Ads

Legenda Alas Sinang Bagian 6: Catatan Cakrabuana dalam Carita Purwaka Caruban Nagari

 

Jejak Sejarah dan Legenda 1: Catatan Cakrabuana dalam Carita Purwaka Caruban Nagari



Dalam sejarah lokal Cirebon, nama Pangeran Cakrabuana atau Walangsungsang selalu menempati posisi penting. Ia dikenal sebagai pendiri Kesultanan Cirebon sekaligus perintis penyebaran Islam di pesisir utara Jawa pada abad ke-15 M. Jejaknya banyak dicatat dalam Carita Purwaka Caruban Nagari (CPCN), sebuah naskah abad ke-17 yang berfungsi sebagai babad resmi Cirebon.

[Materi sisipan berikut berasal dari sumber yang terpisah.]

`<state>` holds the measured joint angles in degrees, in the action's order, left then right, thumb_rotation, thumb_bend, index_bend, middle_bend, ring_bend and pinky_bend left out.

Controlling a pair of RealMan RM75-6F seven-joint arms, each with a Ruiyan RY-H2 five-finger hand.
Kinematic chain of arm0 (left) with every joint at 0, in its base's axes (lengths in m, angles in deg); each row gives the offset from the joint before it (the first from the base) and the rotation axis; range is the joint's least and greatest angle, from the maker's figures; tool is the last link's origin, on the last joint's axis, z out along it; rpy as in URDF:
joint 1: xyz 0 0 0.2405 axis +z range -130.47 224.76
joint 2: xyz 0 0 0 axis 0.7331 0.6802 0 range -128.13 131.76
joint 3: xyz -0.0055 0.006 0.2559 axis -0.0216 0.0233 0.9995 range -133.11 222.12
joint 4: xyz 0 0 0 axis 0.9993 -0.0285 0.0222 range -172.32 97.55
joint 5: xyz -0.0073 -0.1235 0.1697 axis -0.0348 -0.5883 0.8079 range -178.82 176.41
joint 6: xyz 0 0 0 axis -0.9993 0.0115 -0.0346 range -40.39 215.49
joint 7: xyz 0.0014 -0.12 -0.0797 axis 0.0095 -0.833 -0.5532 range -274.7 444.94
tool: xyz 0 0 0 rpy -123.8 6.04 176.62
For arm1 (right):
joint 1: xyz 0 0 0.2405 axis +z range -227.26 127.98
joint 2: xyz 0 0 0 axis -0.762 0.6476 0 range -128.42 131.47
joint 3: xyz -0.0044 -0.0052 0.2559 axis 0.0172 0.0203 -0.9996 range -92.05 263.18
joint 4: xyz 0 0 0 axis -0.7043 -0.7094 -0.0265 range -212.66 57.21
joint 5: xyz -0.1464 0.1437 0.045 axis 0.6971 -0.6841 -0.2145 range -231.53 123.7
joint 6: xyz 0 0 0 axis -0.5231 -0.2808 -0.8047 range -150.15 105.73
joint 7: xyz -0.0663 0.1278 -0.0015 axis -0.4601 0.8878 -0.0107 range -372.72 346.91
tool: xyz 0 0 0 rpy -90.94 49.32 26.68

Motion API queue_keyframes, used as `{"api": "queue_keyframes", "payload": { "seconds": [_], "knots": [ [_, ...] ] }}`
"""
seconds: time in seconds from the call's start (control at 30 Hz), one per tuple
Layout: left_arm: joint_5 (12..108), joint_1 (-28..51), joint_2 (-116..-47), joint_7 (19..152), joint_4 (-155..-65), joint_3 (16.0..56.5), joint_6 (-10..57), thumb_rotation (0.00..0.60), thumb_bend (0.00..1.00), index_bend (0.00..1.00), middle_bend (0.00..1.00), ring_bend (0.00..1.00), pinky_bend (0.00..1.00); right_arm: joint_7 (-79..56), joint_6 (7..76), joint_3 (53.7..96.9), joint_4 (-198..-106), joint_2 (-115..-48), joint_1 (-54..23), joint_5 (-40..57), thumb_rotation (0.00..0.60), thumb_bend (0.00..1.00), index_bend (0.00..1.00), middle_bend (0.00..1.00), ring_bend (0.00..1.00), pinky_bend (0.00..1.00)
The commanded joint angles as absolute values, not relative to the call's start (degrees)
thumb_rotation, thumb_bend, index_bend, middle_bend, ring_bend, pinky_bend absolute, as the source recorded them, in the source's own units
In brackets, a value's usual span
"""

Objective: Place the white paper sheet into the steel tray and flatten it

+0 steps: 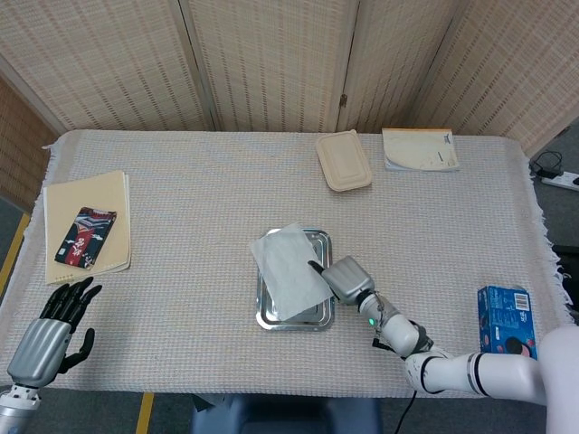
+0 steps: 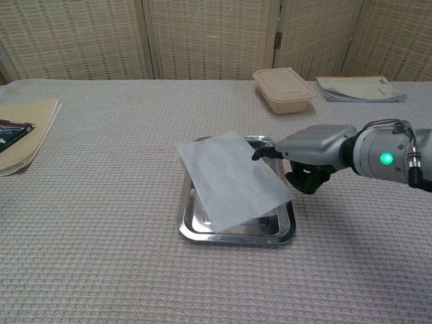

Dalam salah satu bagian naskah itu disebutkan:

“...Sang prabu Cakrabuana, putra Sang Prabu Siliwangi, angandika lan ngedegaken nagara anyar, Caruban aranipun. Wonten ing sisih wetan alas ageng, Sinang aran, sami para pelarian anggadhahi papan anyar, saha dipun wastani papan para reang.”
(Carita Purwaka Caruban Nagari, naskah koleksi Keraton Kasepuhan, transliterasi bebas)

Terjemahan:
“...Sang Prabu Cakrabuana, putra Prabu Siliwangi, mendirikan kerajaan baru bernama Caruban. Di sebelah timur terdapat hutan besar bernama Sinang, tempat para pelarian mendapatkan tempat tinggal baru, dan disebutlah sebagai tanah para reang.”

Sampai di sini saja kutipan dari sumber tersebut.